▶ **Task directions**
Leave out the images; return the rest of the data exactly.

▶ **Source material**
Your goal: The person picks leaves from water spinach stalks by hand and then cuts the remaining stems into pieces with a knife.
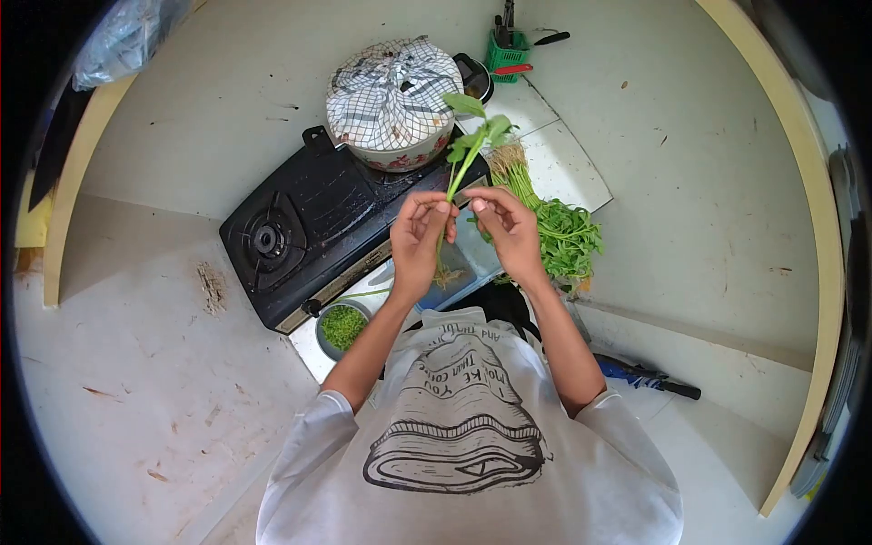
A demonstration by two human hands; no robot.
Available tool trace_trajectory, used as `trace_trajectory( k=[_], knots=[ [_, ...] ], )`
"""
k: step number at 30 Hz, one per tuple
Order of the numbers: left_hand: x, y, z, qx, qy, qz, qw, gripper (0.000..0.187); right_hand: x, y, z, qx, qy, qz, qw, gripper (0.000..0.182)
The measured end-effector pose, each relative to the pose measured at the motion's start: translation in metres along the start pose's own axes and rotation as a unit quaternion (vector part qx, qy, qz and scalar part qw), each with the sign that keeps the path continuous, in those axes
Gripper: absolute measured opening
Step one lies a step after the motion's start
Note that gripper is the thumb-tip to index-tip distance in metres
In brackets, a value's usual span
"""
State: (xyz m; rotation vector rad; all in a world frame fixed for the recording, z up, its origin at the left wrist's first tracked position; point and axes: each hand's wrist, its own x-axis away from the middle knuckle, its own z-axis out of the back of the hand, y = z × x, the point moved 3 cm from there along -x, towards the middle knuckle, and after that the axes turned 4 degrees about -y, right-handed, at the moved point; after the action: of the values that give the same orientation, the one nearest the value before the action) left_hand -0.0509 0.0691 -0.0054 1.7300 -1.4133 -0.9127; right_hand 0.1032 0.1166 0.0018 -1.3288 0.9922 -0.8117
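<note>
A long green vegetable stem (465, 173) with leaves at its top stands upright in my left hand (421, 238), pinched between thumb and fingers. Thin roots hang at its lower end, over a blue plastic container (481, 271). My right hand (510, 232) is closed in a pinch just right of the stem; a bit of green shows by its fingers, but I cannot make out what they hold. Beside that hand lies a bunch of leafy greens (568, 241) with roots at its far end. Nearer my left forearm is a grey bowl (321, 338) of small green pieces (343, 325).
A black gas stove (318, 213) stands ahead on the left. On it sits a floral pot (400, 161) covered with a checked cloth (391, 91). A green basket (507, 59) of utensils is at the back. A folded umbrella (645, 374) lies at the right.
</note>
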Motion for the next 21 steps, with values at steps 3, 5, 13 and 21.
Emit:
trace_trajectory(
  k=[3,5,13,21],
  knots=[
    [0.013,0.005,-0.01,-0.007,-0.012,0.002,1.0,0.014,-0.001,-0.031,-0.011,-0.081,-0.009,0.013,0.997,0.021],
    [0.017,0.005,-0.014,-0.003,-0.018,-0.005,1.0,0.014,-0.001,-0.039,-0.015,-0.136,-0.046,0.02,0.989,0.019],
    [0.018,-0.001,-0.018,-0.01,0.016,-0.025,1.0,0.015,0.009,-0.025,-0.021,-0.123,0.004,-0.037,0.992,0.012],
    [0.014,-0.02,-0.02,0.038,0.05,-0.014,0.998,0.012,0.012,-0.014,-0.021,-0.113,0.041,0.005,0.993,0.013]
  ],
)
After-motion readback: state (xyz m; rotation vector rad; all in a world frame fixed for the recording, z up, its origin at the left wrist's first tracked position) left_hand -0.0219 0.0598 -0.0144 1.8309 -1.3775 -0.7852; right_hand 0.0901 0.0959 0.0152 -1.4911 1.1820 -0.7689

▶ **Answer to the problem**
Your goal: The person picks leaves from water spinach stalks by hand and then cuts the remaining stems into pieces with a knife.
A demonstration by two human hands; no robot.
Available tool trace_trajectory, used as `trace_trajectory( k=[_], knots=[ [_, ...] ], )`
"""
k: step number at 30 Hz, one per tuple
Order of the numbers: left_hand: x, y, z, qx, qy, qz, qw, gripper (0.000..0.187); right_hand: x, y, z, qx, qy, qz, qw, gripper (0.000..0.182)
The measured end-effector pose, each relative to the pose measured at the motion's start: translation in metres along the start pose's own axes and rotation as a unit quaternion (vector part qx, qy, qz and scalar part qw), each with the sign that keeps the path continuous, in those axes
Gripper: absolute measured opening
Step one lies a step after the motion's start
Note that gripper is the thumb-tip to index-tip distance in metres
In brackets, a value's usual span
"""
State: (xyz m; rotation vector rad; all in a world frame fixed for the recording, z up, its origin at the left wrist's first tracked position; point and axes: each hand's wrist, its own x-axis away from the middle knuckle, its own z-axis out of the back of the hand, y = z × x, the point moved 3 cm from there along -x, towards the middle knuckle, and after that the axes turned 4 degrees about -y, right-handed, at the moved point; after the action: of the values that give the same orientation, the one nearest the value before the action) left_hand -0.0509 0.0691 -0.0054 1.7300 -1.4133 -0.9127; right_hand 0.1032 0.1166 0.0018 -1.3288 0.9922 -0.8117
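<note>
A long green vegetable stem (465, 173) with leaves at its top stands upright in my left hand (421, 238), pinched between thumb and fingers. Thin roots hang at its lower end, over a blue plastic container (481, 271). My right hand (510, 232) is closed in a pinch just right of the stem; a bit of green shows by its fingers, but I cannot make out what they hold. Beside that hand lies a bunch of leafy greens (568, 241) with roots at its far end. Nearer my left forearm is a grey bowl (321, 338) of small green pieces (343, 325).
A black gas stove (318, 213) stands ahead on the left. On it sits a floral pot (400, 161) covered with a checked cloth (391, 91). A green basket (507, 59) of utensils is at the back. A folded umbrella (645, 374) lies at the right.
</note>
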Motion for the next 21 steps, with values at steps 3, 5, 13 and 21.
Emit:
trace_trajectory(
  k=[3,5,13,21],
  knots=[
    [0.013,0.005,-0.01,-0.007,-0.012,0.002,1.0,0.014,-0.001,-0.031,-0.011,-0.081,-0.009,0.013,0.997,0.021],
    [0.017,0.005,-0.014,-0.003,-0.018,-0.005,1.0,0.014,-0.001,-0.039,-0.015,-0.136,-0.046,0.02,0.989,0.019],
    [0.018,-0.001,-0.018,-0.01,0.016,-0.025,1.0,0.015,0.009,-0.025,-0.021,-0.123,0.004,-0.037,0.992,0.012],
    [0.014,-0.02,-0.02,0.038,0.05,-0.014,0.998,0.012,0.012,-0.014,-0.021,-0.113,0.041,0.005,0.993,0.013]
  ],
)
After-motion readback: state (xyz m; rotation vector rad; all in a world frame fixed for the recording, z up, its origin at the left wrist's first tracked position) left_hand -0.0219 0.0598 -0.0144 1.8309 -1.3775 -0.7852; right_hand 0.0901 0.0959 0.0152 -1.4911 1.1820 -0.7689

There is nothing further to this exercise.